● Goal of the exercise: Check each line of the records for "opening"; collect those that have it.
*** Data records Section Begins ***
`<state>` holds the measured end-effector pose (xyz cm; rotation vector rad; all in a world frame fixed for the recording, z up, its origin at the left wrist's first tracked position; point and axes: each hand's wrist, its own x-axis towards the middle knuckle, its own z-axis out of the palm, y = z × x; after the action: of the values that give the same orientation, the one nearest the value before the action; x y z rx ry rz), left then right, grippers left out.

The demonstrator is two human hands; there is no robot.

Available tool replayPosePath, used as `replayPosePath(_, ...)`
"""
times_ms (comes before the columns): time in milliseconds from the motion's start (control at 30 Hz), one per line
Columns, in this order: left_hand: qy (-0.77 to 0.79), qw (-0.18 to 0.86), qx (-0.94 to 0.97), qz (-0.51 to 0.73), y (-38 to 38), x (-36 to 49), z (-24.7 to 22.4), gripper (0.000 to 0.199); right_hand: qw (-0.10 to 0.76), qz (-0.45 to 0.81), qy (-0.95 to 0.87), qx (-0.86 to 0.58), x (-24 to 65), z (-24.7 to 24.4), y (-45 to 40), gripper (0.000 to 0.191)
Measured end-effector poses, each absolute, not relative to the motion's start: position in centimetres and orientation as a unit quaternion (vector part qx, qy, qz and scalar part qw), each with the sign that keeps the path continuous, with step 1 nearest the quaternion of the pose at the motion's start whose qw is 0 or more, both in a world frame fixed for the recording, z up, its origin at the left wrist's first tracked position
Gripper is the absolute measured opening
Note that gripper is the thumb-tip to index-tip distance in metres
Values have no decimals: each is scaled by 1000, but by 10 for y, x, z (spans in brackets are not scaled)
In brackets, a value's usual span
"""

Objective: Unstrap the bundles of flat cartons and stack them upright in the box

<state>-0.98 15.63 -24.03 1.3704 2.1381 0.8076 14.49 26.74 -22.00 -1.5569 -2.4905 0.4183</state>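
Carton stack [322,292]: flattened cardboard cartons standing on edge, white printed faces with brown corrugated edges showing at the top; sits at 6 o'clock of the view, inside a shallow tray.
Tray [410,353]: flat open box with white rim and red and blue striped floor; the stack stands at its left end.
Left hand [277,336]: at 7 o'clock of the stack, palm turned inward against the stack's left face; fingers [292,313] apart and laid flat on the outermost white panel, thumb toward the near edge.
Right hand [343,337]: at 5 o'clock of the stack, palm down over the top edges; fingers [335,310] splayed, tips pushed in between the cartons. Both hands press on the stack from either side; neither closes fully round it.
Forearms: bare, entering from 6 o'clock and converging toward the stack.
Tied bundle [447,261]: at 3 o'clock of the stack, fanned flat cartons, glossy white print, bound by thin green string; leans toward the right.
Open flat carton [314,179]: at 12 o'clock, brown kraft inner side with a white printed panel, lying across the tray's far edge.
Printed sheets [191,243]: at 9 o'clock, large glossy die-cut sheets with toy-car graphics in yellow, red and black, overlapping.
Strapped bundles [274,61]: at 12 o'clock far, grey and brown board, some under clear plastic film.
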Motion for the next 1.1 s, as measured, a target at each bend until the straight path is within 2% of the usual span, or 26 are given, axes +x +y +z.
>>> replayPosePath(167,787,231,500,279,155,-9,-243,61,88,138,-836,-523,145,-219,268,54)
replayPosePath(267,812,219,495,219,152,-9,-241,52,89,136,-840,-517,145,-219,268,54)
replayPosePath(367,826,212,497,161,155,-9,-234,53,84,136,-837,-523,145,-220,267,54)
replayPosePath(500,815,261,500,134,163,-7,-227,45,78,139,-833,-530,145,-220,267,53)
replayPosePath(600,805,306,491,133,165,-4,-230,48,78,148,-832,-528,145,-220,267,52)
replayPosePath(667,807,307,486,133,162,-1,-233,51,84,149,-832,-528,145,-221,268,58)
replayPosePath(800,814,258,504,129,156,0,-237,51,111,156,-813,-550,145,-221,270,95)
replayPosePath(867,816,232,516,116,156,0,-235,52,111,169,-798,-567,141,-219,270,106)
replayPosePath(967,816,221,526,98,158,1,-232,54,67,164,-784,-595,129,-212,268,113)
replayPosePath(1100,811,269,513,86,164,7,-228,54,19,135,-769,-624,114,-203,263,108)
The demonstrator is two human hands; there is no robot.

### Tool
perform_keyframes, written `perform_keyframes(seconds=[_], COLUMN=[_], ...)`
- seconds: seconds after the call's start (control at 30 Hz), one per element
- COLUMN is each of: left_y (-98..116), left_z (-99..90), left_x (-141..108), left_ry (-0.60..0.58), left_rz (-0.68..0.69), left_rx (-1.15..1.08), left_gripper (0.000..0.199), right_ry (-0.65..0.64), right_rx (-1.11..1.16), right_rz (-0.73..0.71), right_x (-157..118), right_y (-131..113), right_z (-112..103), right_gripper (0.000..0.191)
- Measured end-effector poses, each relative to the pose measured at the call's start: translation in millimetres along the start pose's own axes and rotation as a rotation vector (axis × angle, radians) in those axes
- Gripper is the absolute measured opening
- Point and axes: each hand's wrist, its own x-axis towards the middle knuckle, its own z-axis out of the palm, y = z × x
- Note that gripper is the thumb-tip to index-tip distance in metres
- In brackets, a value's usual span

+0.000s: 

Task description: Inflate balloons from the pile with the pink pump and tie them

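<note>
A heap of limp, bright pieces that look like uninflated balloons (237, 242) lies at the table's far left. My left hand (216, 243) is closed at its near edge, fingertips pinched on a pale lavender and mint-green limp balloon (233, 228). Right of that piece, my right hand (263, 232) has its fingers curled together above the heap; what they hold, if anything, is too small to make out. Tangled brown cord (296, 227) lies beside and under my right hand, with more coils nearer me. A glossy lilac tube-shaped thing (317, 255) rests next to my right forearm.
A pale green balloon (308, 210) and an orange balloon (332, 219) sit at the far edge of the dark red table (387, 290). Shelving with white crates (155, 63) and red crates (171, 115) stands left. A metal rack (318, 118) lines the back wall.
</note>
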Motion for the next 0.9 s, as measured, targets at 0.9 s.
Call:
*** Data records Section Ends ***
● Task response:
Gripper is the absolute measured opening
- Gripper is the absolute measured opening

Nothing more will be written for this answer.